Not a really in-depth article, but not really going to one side or the other. I keep wondering if I’ll be around to see the first extinct animal brought back to life. I am guessing not, as I think it will take a long time to work out the kinks and bring a truly cloned critter back that doesn’t have all sorts of problems. She’s got a point regarding what to do with a whole herd of mammoth, whether we should try repopulating Siberia with the damn things. Though frankly, I’m all for it.

May 14, 2013

Well, that sucks

Filed under: Uncategorized — acagle @ 7:23 pm

Bulldozers destroy 3,200-year-old Mayan pyramid in Belize

Bulldozers and backhoes have essentially destroyed one of Belize’s largest Mayan pyramids, which survived millennia of storms, rain and wind only to succumb to a construction company seeking gravel for road fill.
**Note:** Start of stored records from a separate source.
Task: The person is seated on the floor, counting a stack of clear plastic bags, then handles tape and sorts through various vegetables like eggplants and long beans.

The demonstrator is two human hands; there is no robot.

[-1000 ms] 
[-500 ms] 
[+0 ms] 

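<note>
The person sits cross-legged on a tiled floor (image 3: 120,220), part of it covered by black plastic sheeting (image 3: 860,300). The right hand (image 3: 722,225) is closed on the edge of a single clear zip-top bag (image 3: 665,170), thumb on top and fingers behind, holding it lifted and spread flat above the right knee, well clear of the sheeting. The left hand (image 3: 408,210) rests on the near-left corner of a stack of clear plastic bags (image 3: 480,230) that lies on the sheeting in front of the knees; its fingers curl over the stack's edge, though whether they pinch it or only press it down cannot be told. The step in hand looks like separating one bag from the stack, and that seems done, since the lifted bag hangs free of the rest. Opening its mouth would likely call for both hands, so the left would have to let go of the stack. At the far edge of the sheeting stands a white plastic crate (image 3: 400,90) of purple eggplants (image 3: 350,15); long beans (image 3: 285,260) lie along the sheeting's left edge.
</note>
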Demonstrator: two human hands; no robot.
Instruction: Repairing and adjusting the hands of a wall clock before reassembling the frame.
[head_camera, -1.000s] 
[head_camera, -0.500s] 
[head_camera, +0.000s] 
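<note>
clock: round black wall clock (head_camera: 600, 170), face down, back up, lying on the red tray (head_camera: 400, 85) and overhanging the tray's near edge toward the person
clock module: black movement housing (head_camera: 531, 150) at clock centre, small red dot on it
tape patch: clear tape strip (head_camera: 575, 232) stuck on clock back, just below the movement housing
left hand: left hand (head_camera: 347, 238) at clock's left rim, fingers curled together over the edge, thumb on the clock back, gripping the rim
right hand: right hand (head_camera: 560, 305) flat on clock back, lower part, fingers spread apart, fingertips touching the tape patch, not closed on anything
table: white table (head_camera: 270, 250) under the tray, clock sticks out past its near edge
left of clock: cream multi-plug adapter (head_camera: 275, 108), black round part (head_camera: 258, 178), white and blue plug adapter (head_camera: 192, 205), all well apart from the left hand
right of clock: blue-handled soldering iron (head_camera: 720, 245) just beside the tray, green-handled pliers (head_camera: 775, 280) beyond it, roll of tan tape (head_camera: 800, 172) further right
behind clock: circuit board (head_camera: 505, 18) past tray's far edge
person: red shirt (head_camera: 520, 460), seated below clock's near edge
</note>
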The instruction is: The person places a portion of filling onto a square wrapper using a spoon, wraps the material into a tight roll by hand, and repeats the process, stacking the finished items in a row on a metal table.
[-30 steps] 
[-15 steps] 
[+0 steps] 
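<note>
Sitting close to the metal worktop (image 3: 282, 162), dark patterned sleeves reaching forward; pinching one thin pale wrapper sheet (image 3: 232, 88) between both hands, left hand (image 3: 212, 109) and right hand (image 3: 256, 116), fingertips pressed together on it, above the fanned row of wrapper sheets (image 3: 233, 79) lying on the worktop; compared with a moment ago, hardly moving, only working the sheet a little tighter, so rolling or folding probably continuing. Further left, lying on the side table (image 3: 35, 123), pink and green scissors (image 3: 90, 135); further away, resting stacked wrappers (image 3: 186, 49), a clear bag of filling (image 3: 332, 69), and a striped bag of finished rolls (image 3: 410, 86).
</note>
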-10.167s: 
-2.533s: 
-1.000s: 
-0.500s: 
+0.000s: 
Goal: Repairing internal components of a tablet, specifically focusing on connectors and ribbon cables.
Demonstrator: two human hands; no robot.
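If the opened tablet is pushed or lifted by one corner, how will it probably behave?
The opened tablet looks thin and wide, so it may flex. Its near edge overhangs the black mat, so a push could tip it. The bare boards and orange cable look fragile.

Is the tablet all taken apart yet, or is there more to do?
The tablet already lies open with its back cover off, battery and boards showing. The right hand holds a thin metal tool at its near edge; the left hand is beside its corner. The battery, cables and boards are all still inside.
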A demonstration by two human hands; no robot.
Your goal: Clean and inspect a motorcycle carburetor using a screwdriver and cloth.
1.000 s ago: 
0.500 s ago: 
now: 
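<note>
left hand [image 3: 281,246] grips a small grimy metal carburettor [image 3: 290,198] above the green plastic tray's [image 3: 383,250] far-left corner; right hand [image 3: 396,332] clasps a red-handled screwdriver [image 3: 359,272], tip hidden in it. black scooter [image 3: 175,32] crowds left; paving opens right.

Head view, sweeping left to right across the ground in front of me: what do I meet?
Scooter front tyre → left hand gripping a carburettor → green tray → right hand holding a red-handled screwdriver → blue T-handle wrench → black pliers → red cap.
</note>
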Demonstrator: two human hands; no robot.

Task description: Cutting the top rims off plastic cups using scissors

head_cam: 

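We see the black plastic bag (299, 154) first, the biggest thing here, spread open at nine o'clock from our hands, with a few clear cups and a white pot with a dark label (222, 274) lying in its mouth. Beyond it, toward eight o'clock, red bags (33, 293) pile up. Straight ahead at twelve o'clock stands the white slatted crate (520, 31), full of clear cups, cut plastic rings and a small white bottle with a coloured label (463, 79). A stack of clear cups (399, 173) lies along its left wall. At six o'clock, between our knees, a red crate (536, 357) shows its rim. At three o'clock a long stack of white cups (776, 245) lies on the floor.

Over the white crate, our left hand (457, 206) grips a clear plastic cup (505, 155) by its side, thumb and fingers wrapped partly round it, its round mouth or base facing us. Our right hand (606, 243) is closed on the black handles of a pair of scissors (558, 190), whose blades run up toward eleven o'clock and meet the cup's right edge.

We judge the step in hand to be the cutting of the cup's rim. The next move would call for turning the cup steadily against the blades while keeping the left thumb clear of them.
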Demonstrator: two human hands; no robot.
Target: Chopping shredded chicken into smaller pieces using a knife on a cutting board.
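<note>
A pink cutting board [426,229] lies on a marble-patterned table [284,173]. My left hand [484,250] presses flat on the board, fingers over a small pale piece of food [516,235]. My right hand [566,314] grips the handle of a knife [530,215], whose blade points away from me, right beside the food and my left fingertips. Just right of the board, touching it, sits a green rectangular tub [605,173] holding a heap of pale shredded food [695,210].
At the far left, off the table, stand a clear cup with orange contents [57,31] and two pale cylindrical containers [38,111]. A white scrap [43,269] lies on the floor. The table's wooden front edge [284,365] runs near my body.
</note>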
The head of the Belize Institute of Archaeology says the destruction was detected late last week, and only a small portion of the center of the pyramid mound was left standing, according to the Associated Press. 7Newsbelize.com, the website for TV channel 7 in the small Caribbean country, accompanied a handful of archaeologists to the site recent.

That just seems to weird to be real.

You don’t get that much with cats. . . .

Filed under: Historic — acagle @ 7:19 pm

Dog walker discovers shipwreck on Hartlepool beach

A DOG WALKER is “shocked and excited” after discovering a wooden structure on a Hartlepool beach which is almost certainly the remains of a rare shipwreck.

Joanne Shaw was taking her daily walk along Seaton Carew beach with her dog when she came across the wooden relic poking from beneath the sand opposite the dunes.

The 45-year-old history enthusiast stopped to investigate the find, took some pictures and sent them off to experts at Tees Archaeology who are almost certain that this is a new discovery.